- Born: Esther Stoeckli
- Education: University of Zurich
- Known for: neural development, neural circuit formation, axon guidance
- Scientific career
- Fields: Neuroscience
- Workplaces: University of Zurich
- Doctoral advisor: Prof. Peter Sonderegger
- Website: www.mls.uzh.ch/en/research/stoeckli

= Esther Stoeckli =

Swiss neuroscientist and researcher (born 1961)

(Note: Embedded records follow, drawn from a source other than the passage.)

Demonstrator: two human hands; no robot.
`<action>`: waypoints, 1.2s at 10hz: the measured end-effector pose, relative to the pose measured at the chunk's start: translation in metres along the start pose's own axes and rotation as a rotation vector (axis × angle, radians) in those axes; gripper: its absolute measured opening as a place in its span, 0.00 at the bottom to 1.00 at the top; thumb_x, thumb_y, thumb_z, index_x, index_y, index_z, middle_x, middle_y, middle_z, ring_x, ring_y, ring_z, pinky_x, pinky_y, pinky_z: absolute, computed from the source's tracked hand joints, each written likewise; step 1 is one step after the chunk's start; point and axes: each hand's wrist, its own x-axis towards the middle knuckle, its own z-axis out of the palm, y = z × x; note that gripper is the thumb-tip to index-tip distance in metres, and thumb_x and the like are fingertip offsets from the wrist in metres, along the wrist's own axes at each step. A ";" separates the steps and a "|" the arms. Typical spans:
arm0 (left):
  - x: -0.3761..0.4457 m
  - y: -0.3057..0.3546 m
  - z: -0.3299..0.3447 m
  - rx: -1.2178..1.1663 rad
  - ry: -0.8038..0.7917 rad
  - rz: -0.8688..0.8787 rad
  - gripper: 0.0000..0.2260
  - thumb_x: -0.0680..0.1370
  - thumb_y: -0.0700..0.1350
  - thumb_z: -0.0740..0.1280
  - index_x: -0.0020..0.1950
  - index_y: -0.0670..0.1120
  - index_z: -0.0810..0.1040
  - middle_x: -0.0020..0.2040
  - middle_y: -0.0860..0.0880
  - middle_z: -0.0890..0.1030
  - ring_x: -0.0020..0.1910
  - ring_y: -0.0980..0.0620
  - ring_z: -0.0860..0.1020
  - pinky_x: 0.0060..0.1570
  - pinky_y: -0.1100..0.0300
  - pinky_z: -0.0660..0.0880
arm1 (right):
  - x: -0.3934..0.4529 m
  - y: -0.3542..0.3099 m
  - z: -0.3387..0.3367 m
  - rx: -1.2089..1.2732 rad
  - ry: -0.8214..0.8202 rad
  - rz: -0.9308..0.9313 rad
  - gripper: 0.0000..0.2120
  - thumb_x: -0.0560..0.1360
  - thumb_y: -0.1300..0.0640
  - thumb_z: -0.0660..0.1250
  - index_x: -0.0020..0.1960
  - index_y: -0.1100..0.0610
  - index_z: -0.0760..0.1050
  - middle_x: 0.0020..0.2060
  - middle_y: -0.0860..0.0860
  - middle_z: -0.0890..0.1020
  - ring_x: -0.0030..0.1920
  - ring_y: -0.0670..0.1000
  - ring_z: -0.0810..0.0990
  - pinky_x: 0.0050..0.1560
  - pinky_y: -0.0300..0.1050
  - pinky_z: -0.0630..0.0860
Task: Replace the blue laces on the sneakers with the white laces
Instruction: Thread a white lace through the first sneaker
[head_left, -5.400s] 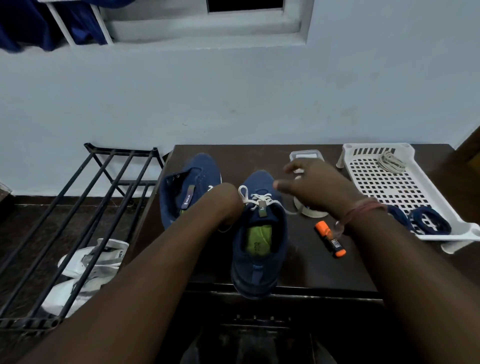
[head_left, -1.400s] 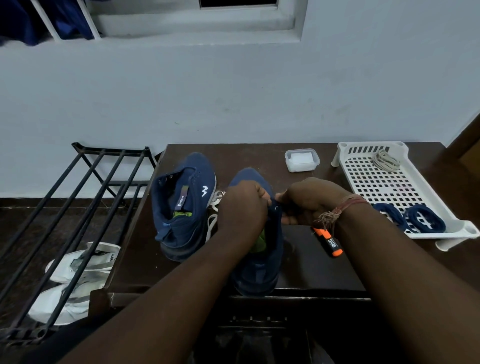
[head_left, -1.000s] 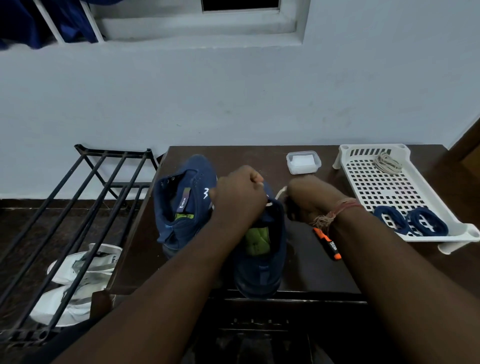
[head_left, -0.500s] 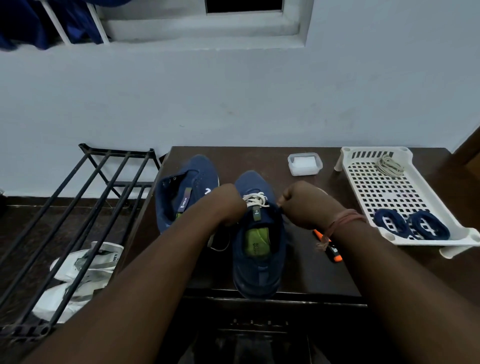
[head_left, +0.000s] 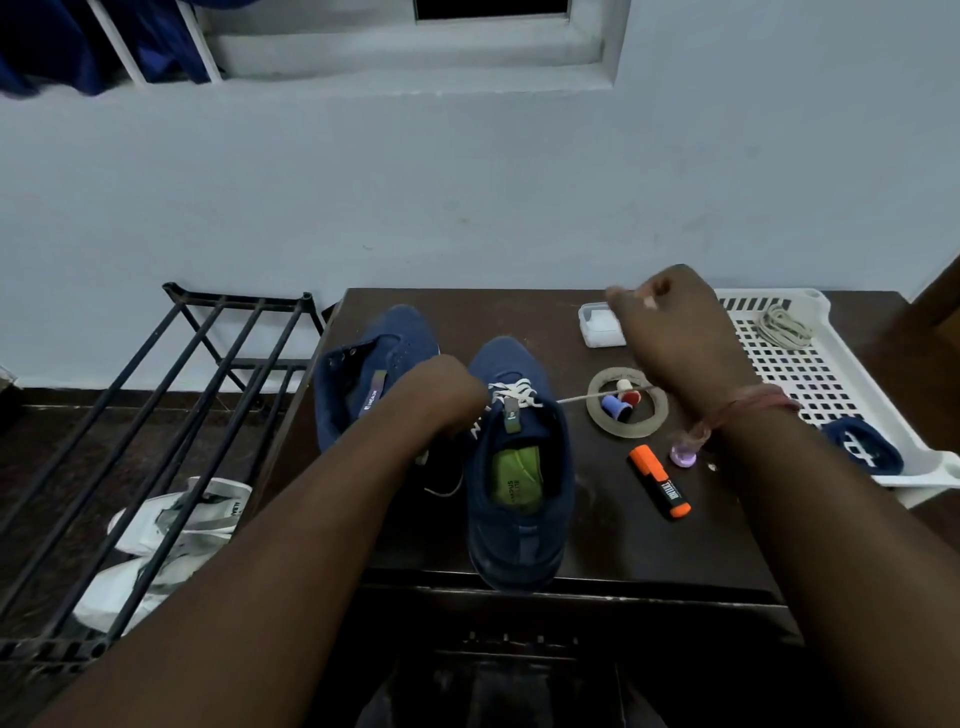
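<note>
White lace (head_left: 582, 399) ran taut toward three o'clock, pinched by the right hand (head_left: 670, 332); left hand (head_left: 441, 395) gripped the sneaker (head_left: 519, 467). Pulling evenly would seat each crossing.

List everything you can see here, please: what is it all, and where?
sneakers: 2, navy, table's left half
white lace: 1, threaded in the nearer sneaker
tray: 1, white, table's right
blue laces: navy, tray's near end
cord bundle: 1, beige, tray's far end
marker: 1, orange and black, beside the sneaker
tape ring: 1, around small spools
box: 1, clear, far side
rack: 1, black, left
left hand: at the sneaker
right hand: pulling the lace
</note>
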 end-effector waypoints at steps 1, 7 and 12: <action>-0.004 0.001 -0.001 0.004 0.020 0.055 0.13 0.82 0.35 0.59 0.63 0.36 0.78 0.55 0.39 0.80 0.52 0.41 0.78 0.44 0.57 0.69 | -0.010 0.007 0.005 -0.475 -0.397 -0.126 0.11 0.77 0.47 0.67 0.45 0.54 0.80 0.39 0.50 0.82 0.42 0.51 0.80 0.41 0.40 0.72; 0.015 -0.030 -0.009 0.173 0.214 -0.063 0.11 0.77 0.46 0.67 0.38 0.41 0.74 0.32 0.47 0.72 0.30 0.51 0.70 0.32 0.59 0.67 | -0.015 0.005 0.016 -0.623 -0.473 0.114 0.14 0.78 0.59 0.59 0.34 0.56 0.69 0.48 0.57 0.80 0.46 0.55 0.74 0.45 0.42 0.68; -0.005 -0.023 -0.037 -0.589 0.350 0.144 0.12 0.77 0.51 0.70 0.44 0.42 0.84 0.38 0.47 0.83 0.33 0.50 0.76 0.38 0.59 0.72 | -0.017 -0.006 0.002 -0.379 -0.413 0.149 0.18 0.74 0.46 0.68 0.36 0.60 0.73 0.31 0.56 0.78 0.29 0.52 0.75 0.30 0.40 0.67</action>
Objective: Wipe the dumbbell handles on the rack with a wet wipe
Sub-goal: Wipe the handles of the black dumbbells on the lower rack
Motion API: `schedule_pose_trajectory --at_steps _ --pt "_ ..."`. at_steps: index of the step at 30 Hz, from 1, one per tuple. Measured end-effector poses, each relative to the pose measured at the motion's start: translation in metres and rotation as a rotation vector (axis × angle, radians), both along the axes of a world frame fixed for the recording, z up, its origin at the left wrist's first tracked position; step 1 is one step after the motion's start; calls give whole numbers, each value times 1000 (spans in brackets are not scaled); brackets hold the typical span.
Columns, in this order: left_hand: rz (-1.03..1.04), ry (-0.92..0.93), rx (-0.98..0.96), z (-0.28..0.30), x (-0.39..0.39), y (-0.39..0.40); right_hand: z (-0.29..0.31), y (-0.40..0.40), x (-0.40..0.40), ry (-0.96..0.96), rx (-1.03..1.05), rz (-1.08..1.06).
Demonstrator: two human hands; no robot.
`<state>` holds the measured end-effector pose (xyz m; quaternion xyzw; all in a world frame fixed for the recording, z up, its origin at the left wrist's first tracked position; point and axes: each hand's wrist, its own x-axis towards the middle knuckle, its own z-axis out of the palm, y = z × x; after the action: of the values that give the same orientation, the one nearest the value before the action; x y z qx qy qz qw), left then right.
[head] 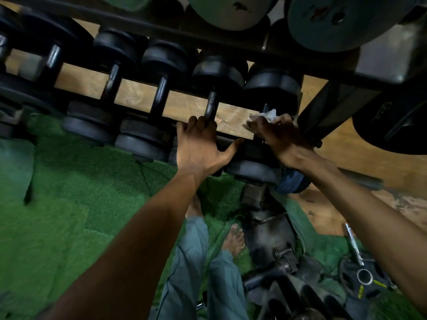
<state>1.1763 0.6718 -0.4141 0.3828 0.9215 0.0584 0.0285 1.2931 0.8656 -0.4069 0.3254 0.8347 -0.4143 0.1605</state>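
Note:
A row of black dumbbells lies across the dark rack [161, 21], their handles spanning a gap over the wooden floor. My right hand [277, 132] is closed around the handle of the rightmost dumbbell [272, 86] with a white wet wipe [265, 115] bunched under its fingers; that handle is almost wholly hidden. My left hand [198, 144] rests on the lower end of the neighbouring dumbbell's handle [211, 105], fingers over it and thumb spread to the right.
More dumbbells [159, 98] fill the rack to the left. Large weight plates [231, 10] hang above. Green turf [80, 192] covers the floor; my bare feet [234, 239] stand beside a dark machine base [270, 234]. Loose plates and a bar [362, 276] lie at bottom right.

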Motion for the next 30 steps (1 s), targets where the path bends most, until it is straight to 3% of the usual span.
schedule_pose_trajectory --at_steps 4,6,14,17,20,25,27,30 --pt "5 -4 -13 1 0 1 -6 -2 -13 16 225 151" --pt "8 -9 -10 1 0 1 -8 -9 -14 3 141 152" --pt "4 -6 18 0 0 1 8 -29 -32 -157 -51 -158" --pt "1 -9 24 0 1 1 10 -23 -51 -86 -107 -359" --pt "-3 -2 12 1 1 1 13 -14 -62 146 -313 -642" --pt "-19 7 2 1 1 2 -7 12 -58 395 -915 -1048" --pt "-19 6 2 1 0 2 -15 12 -53 347 -936 -1105" --pt "-25 -1 -3 1 0 1 -12 9 -53 293 -908 -990"
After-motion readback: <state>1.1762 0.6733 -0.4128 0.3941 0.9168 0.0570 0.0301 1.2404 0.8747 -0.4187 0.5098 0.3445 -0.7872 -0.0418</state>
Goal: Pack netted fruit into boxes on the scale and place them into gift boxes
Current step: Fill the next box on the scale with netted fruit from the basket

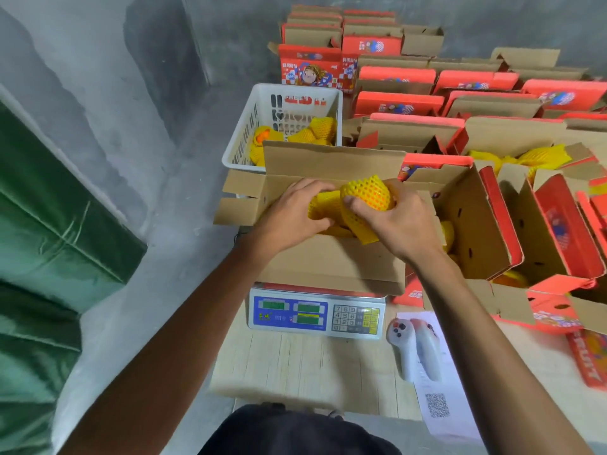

Esther Stoeckli is a Swiss neuroscientist at the University of Zurich and the director of the Institute of Molecular Life Sciences. Her research focuses on the molecular mechanisms that underlie the establishment of neuronal circuits.

==Education==
Stoeckli pursued her undergraduate studies in Biochemistry at the University of Zurich in 1980 and then followed with her doctorate studies in the same department under the supervision of Professor Peter Sonderegger. Her Ph.D. thesis was devoted to the identification and characterisation of proteins secreted from axons during neurogenesis. Later in 2000, she received the Venia legendi for Neuroscience at the University of Basel.

==Career==
After her PhD, Stoeckli stayed in the laboratory of Professor Peter Sonderegger for two more years as a postdoctoral fellow from 1990 to 1992. Afterward, she moved to Cleveland to join the laboratory of Professor Lynn Landmesser at the Case Western Reserve University in 1993, where she studied the guidance of chick commissural neurons and of axon guidance cues. In 1996, she continued this project in the Department of Anatomy of the University of California San Francisco with Professor Marc Tessier-Lavigne. Stoeckli started her professorship track as a START-fellow in the Department of Integrative Biology of the University of Basel in 1997. Thereafter, she obtained the position of associate professor in the Department of Zoology of the University of Zurich. In 2010, Esther became an associate professor at the Institute of Molecular Life Sciences at the University of Zurich. Since 2012, she is full professor and the director of the Molecular Life Sciences institute. Her lab's research focuses on the molecular mechanisms that underlie the establishment of neuronal circuits.